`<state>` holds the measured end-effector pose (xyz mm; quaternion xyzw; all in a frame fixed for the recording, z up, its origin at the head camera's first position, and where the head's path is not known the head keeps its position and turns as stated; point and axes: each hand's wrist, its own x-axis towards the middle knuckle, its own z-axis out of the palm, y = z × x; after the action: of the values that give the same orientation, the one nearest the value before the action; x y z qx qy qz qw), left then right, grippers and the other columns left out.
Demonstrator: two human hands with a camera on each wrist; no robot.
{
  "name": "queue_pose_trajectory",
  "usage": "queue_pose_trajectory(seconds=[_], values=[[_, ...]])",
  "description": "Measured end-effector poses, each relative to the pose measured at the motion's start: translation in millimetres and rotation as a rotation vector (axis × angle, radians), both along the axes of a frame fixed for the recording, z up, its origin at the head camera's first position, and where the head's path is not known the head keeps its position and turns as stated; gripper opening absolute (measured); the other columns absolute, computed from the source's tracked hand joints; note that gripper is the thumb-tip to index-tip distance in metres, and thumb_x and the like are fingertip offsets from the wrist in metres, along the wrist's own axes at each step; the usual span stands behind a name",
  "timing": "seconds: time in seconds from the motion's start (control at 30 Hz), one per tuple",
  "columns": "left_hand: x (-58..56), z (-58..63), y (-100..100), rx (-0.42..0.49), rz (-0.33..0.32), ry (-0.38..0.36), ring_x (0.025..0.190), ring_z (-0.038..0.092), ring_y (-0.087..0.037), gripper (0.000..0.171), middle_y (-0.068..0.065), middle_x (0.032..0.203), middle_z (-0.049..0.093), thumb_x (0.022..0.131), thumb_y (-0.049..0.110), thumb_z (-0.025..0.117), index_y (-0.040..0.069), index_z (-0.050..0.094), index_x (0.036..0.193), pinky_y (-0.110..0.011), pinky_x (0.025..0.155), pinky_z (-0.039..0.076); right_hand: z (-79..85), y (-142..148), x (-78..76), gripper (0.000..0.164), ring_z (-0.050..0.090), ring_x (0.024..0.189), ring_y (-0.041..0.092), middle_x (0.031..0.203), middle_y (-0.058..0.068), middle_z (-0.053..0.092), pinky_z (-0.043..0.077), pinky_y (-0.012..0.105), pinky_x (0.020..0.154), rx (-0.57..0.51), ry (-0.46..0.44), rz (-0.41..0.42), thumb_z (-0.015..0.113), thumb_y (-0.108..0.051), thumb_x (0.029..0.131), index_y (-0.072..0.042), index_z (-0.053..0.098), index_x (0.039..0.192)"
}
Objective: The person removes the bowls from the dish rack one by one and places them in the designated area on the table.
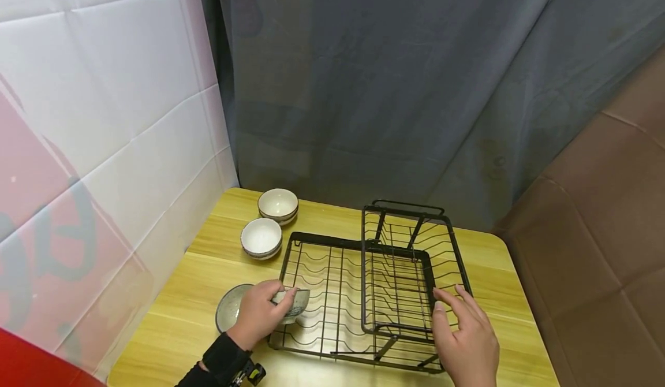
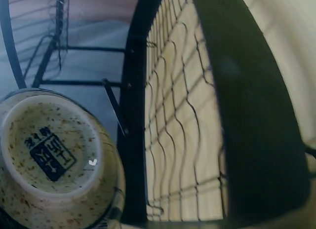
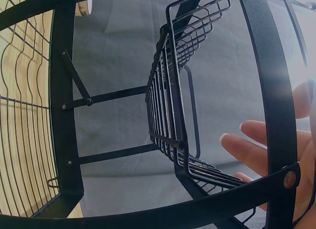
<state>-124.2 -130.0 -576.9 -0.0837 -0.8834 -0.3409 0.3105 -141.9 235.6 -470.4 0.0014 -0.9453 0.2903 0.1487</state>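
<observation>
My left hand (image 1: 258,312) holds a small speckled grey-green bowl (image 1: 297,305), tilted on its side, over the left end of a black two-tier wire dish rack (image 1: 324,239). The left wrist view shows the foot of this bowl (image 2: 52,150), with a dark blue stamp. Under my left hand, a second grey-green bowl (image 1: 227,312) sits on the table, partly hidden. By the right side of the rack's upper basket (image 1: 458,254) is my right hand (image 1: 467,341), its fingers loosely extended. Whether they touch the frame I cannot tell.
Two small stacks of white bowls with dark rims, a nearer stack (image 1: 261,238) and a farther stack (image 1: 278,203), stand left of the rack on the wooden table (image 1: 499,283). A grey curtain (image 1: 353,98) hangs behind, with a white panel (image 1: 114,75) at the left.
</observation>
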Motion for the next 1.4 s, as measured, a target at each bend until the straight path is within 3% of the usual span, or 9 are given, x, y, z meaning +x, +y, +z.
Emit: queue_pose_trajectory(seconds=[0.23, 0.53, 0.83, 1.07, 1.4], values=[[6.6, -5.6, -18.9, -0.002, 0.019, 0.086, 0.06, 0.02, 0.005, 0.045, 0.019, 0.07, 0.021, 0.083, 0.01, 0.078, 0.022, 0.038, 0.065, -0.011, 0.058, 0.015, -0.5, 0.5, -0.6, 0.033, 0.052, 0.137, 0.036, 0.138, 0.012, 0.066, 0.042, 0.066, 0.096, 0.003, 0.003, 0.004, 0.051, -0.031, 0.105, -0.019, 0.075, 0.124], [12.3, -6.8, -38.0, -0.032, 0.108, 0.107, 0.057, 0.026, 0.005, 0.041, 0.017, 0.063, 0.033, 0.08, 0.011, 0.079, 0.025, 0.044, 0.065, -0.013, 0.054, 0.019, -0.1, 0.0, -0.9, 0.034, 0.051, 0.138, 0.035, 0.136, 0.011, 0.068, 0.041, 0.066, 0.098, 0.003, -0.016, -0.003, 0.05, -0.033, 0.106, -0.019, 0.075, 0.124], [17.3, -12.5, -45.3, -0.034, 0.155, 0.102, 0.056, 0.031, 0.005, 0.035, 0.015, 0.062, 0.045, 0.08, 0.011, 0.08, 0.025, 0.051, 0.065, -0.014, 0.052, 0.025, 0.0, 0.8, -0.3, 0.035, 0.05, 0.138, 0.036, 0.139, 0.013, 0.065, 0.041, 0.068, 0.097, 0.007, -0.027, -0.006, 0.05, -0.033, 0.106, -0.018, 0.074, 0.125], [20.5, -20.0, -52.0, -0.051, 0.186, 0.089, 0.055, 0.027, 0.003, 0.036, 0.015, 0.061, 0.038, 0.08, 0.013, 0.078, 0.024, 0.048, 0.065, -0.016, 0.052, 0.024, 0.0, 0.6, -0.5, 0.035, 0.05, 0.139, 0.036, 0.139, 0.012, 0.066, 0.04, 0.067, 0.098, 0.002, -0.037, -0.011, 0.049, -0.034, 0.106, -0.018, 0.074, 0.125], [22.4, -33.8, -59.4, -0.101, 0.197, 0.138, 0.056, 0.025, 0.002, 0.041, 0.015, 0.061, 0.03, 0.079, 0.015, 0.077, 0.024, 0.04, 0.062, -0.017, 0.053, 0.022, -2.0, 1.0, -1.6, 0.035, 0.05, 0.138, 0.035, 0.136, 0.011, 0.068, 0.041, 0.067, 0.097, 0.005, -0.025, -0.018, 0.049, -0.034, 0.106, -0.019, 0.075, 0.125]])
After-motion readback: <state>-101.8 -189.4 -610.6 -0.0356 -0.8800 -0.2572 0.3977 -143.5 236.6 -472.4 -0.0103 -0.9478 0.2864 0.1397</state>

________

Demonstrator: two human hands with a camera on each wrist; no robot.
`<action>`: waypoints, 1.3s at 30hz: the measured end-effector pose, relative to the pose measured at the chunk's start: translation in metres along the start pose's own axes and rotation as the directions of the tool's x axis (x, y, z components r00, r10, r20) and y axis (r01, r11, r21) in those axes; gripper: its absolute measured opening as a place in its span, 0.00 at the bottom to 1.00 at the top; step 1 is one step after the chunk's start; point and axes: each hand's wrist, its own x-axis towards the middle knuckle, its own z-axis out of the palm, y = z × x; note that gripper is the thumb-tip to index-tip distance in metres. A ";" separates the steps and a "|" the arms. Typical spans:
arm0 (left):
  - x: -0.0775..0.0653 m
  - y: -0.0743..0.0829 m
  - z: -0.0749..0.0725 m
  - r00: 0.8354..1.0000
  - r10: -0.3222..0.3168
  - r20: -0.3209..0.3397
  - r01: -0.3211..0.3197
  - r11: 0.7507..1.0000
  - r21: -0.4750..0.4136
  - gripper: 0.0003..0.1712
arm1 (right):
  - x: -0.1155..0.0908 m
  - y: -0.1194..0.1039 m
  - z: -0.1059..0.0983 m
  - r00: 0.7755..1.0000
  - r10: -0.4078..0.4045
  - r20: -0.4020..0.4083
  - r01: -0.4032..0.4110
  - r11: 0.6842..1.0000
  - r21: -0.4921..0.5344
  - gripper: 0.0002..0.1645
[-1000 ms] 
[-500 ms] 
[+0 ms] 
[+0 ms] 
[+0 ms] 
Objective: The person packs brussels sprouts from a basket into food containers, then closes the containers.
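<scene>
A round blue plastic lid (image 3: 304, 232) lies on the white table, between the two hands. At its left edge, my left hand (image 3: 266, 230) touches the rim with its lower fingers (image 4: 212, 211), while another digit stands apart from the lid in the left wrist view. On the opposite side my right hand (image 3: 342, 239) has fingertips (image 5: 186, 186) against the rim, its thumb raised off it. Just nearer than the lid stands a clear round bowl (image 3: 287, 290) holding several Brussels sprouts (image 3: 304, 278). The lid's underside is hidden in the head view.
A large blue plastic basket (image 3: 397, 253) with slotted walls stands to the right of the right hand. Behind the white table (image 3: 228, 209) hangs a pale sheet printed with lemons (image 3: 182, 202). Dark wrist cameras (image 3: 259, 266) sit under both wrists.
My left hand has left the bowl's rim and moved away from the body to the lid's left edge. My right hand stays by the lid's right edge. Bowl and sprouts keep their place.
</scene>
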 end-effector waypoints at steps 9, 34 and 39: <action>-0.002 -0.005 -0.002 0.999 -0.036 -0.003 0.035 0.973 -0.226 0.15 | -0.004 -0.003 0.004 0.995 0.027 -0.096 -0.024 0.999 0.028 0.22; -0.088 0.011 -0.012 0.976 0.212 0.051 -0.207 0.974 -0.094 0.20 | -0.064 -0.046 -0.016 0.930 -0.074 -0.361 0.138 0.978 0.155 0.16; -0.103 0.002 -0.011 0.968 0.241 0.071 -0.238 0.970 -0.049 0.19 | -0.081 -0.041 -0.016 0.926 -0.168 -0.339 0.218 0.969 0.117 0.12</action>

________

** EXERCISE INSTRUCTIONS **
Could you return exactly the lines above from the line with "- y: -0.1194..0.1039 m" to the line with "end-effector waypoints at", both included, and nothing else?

** FINISHED TASK **
  - y: -0.1194..0.1039 m
  - z: -0.1059..0.0983 m
  - r00: 0.7755..1.0000
  - r10: -0.4078..0.4045
  - r20: -0.4020..0.4083
  - r01: -0.4032..0.4110
  - r11: 0.6842..1.0000
  - r21: -0.4921..0.5344
  - gripper: 0.0002..0.1645
[-1000 ms] 
[-500 ms] 
[+0 ms] 
[+0 ms] 
[+0 ms] 
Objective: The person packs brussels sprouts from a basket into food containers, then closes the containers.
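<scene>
A round blue plastic lid (image 3: 304, 232) lies on the white table, between the two hands. At its left edge, my left hand (image 3: 266, 230) touches the rim with its lower fingers (image 4: 212, 211), while another digit stands apart from the lid in the left wrist view. On the opposite side my right hand (image 3: 342, 239) has fingertips (image 5: 186, 186) against the rim, its thumb raised off it. Just nearer than the lid stands a clear round bowl (image 3: 287, 290) holding several Brussels sprouts (image 3: 304, 278). The lid's underside is hidden in the head view.
A large blue plastic basket (image 3: 397, 253) with slotted walls stands to the right of the right hand. Behind the white table (image 3: 228, 209) hangs a pale sheet printed with lemons (image 3: 182, 202). Dark wrist cameras (image 3: 259, 266) sit under both wrists.
My left hand has left the bowl's rim and moved away from the body to the lid's left edge. My right hand stays by the lid's right edge. Bowl and sprouts keep their place.
</scene>
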 end-effector waypoints at steps 9, 34 and 39: <action>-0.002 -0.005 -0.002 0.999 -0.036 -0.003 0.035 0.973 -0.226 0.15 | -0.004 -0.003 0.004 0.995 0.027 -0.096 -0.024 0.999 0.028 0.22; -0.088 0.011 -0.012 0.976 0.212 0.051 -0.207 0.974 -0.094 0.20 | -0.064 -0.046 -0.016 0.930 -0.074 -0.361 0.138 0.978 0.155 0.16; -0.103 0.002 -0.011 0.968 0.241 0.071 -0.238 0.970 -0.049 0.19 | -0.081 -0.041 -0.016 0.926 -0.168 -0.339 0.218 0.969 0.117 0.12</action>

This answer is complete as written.